Unfortunately, poverty in Argentina can be seen everywhere: on the streets, in homes, in supermarkets, in factories, in stores, in hospitals, in schools.

There are many numbers that corroborate this ‘Bad Living’ in these eight months of Milei’s government. And they all agree on the same thing: the middle class almost doesn’t exist and the poor class is the majority.

If we analyze the data from the Permanent Household Survey of the First Quarter of 2024, we could almost say that the average income is very poorly representative of social reality. With such an unequal distribution, it is much more accurate to analyze the median value than the average. Why? Because there are almost no Argentine households with incomes close to the average, and because the average is not in the middle of the distribution, but shifted to the right, as can be seen in graph 1. There are 68% below this ‘average’ value and 32% above.
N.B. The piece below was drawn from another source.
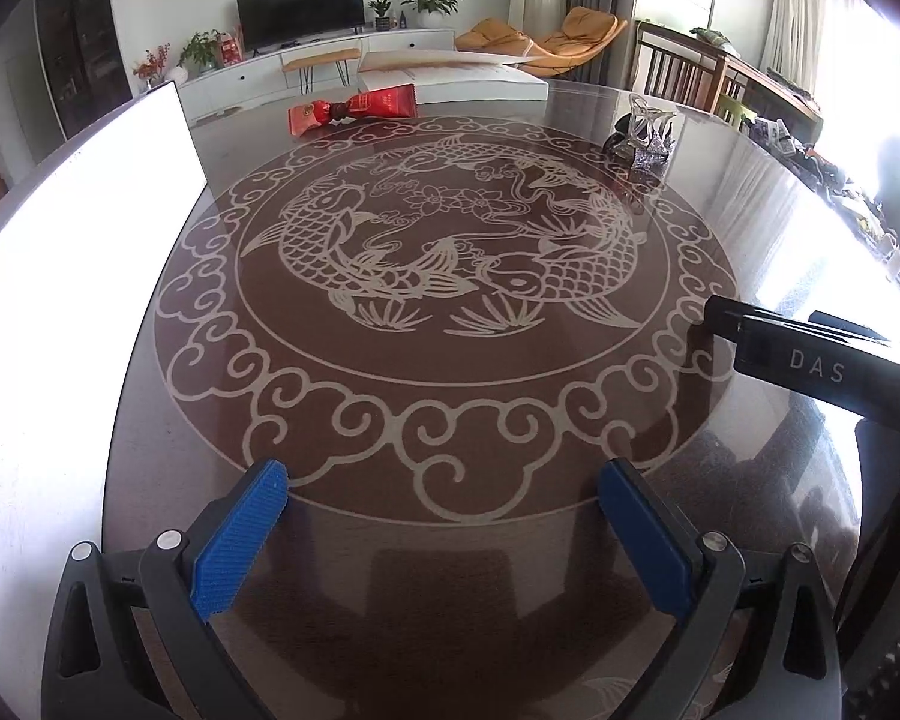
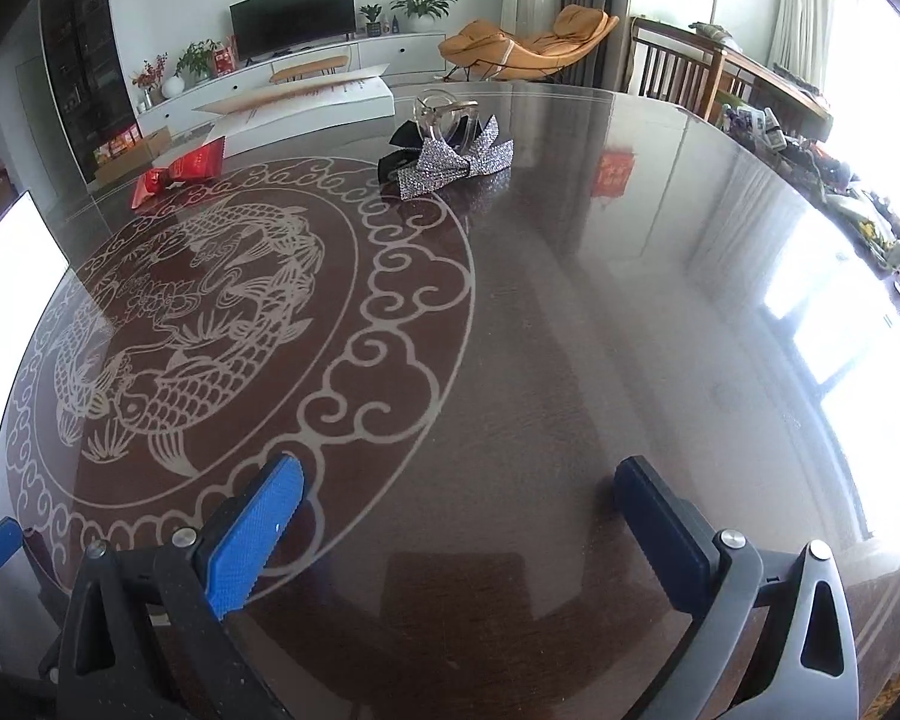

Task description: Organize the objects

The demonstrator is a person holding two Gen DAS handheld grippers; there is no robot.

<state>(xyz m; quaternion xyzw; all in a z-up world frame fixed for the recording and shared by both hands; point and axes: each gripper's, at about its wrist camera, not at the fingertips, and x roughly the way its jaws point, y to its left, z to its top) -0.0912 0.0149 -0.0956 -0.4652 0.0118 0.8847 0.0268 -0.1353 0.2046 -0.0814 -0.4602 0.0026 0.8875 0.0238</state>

The most pertinent thing then would be to pay attention to the median value: 50% of Argentine households have a monthly per capita income of less than 198 thousand pesos.

This half of the country is poor. This half and a little more: poverty in Argentina affects 55% of society.

But this number is insufficient to measure real poverty, because this type of measurement ignores households whose income is very close to the threshold. In other words: if a family had 100 pesos more than the value of the total basic food basket (CBT), just 100 pesos more, it would no longer be considered poor according to the usual calculations. However, would it be correct to say that a family with a per capita income of 222,332 pesos per month is poor, but a family with a per capita income of 222,352 pesos per month is not?

The answer should require common sense: it is not correct.

It is therefore politically essential to know how many households are just above that threshold; plus some weights, but not much more.

Because these families are “almost poor”: they are on the edge, they are vulnerable and they do not belong in any way to the middle class.

In graph 2, we observe that there are 18.3% of ‘near-poor’ households that have incomes in the range of 1 to 1.5 CBT.

In short, if we are really concerned about poverty, we should consider the sum of the two, the “poor” plus the “nearly poor”. In other words: 73.3%.

Three quarters of Argentine society “live poorly”, but we are still talking about a middle-class country.

If we do not accept this diagnosis, that is, that Argentina today lives mostly in conditions of poverty, we will continue to insist on the error of proposing a political, social and economic project without anchoring it in reality.

This would be the same as wanting to talk to a daily life that does not exist. And that is why it is impossible to be effective when it comes to “Doing Politics”.